-- DATA SHOWN follows --

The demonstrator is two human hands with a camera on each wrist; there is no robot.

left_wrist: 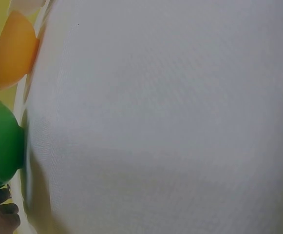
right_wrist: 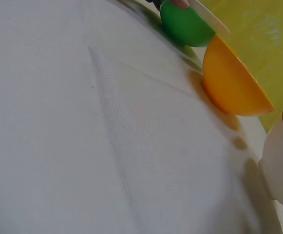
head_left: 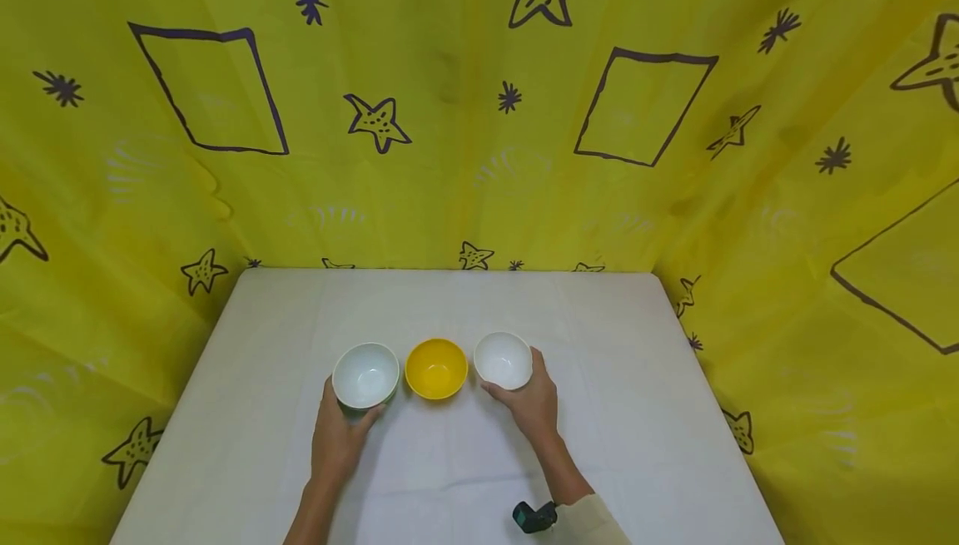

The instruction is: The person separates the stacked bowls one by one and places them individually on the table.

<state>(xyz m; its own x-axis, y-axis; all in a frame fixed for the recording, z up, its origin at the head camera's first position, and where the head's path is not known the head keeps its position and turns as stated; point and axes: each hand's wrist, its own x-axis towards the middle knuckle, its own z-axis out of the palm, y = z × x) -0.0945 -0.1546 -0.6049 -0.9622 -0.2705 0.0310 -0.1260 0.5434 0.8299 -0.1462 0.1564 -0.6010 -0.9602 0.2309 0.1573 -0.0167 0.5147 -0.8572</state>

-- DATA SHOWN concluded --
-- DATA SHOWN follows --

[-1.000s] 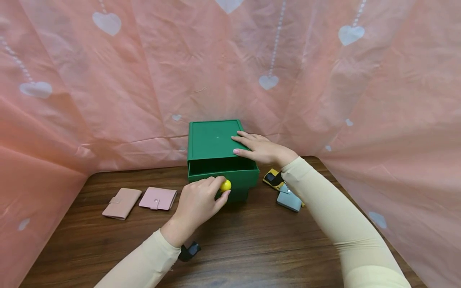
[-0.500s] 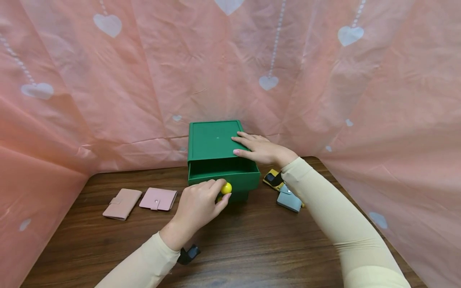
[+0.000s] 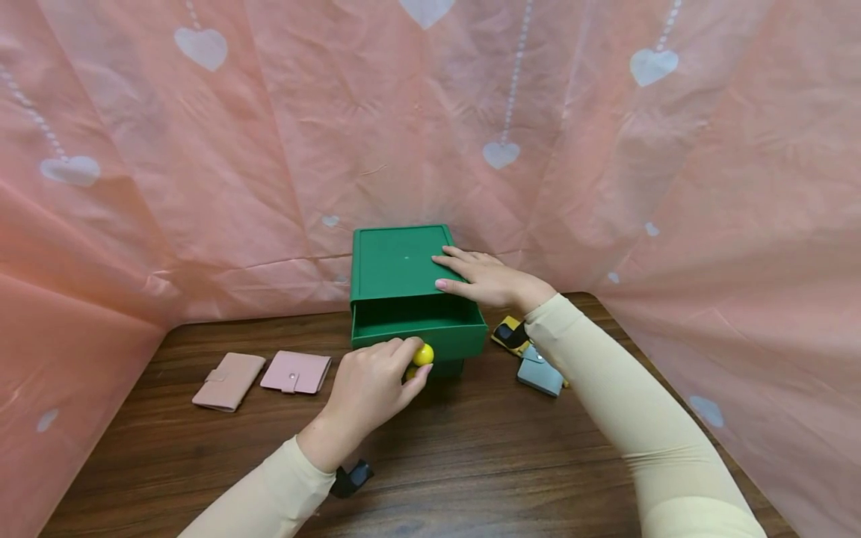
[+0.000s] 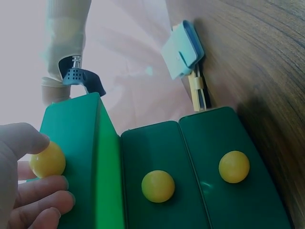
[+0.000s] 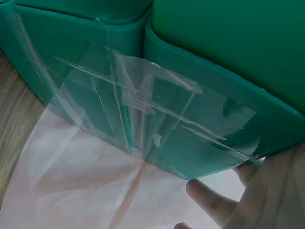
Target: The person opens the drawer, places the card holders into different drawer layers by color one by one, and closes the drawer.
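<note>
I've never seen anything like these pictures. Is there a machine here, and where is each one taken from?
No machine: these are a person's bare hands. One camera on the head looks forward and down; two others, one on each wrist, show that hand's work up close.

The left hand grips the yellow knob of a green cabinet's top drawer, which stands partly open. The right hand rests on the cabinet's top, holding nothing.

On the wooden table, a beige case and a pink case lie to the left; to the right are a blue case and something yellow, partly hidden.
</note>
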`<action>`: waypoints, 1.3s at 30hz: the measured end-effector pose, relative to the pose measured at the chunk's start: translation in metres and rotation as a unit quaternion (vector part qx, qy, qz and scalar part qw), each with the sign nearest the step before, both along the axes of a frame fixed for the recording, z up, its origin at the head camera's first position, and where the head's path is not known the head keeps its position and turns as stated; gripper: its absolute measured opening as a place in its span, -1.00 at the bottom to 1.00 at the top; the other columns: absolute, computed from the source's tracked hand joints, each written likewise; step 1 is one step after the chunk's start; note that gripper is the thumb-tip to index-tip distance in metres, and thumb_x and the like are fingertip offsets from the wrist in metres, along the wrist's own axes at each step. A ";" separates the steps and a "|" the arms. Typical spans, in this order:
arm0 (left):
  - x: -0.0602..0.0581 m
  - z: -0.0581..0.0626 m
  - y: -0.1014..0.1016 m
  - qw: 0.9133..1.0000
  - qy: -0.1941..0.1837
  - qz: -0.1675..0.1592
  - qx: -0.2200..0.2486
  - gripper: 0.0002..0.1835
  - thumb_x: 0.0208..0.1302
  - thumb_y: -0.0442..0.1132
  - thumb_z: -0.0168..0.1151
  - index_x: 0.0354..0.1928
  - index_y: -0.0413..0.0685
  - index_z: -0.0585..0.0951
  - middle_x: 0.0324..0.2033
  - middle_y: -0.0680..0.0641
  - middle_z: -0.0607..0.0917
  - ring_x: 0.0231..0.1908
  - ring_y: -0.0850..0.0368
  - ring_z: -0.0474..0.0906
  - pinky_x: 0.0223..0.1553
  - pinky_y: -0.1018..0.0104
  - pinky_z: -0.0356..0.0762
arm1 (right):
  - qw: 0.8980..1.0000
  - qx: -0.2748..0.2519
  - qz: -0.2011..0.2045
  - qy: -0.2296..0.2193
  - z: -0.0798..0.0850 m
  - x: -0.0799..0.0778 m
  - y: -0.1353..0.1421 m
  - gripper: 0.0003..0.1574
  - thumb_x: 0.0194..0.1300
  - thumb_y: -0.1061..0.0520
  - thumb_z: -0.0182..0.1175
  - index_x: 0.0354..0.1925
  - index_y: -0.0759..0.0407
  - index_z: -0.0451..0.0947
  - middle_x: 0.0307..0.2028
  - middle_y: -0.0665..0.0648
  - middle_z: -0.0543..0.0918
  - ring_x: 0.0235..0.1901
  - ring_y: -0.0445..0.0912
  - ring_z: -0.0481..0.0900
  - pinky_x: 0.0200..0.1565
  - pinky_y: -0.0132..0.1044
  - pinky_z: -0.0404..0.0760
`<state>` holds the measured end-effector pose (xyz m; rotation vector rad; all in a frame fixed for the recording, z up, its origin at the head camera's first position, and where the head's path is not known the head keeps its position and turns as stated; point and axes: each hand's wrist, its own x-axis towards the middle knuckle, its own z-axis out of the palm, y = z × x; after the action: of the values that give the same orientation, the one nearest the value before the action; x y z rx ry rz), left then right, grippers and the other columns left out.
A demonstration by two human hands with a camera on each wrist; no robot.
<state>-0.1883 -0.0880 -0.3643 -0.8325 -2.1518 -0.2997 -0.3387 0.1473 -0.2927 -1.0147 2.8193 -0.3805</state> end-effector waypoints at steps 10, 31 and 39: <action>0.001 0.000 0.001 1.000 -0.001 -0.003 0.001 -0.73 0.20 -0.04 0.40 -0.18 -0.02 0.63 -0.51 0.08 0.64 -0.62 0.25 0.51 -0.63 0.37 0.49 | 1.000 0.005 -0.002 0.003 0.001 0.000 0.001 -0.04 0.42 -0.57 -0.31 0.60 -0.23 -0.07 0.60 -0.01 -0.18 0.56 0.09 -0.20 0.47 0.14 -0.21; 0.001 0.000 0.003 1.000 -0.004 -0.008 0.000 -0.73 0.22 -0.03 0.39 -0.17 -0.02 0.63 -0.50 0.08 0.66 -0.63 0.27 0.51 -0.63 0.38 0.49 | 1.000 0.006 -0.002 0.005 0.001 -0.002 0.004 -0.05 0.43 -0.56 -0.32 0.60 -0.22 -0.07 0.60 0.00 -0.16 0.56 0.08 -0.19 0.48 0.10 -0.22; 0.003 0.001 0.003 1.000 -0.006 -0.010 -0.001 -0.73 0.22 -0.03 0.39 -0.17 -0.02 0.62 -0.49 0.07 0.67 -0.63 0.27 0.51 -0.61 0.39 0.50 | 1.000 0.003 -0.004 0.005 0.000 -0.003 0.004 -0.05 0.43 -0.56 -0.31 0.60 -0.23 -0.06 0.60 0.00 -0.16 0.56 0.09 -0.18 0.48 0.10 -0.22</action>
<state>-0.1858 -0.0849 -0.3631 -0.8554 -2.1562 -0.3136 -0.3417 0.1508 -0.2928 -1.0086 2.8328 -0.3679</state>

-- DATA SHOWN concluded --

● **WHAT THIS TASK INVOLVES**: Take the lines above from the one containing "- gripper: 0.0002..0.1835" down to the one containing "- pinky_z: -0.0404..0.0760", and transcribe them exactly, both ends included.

● **RESULT BELOW**:
  - gripper: 0.0002..0.1835
  - thumb_x: 0.0208..0.1302
  - thumb_y: -0.0442..0.1132
  - thumb_z: -0.0168..0.1151
  - index_x: 0.0354..0.1928
  - index_y: -0.0413..0.0685
  - index_z: -0.0585..0.0951
  - middle_x: 0.0324..0.2033
  - middle_y: -0.0680..0.0641
  - middle_z: -0.0607..0.0917
  - ring_x: 0.0231..0.1908
  - ring_y: -0.0850..0.0368
  - ring_z: -0.0474..0.0906
  - pinky_x: 0.0223..0.1553
  - pinky_y: -0.1018..0.0104
  - pinky_z: -0.0356..0.0762
arm1 (right):
  - qw: 0.8980..1.0000
  - qx: -0.2748..0.2519
  - qz: -0.2011..0.2045
  - qy: -0.2296..0.2193
  - z: -0.0798..0.0850 m
  - x: -0.0799..0.0778 m
  - y: -0.1353..0.1421 m
  - gripper: 0.0003..0.1574
  - thumb_x: 0.0194..0.1300
  - thumb_y: -0.1061..0.0520
  - thumb_z: -0.0182..0.1175
  - index_x: 0.0354..0.1925
  - index_y: -0.0759..0.0407
  - index_z: -0.0451..0.0947
  - middle_x: 0.0307..0.2028
  - middle_y: -0.0665..0.0648
  - middle_z: -0.0543..0.0918
  - ring_x: 0.0235..0.1901
  - ring_y: -0.0445..0.0912
  - ring_z: -0.0481..0.0900
  - pinky_x: 0.0200..0.1565
  - pinky_y: -0.0132..0.1044
  - pinky_z: -0.0404..0.0760

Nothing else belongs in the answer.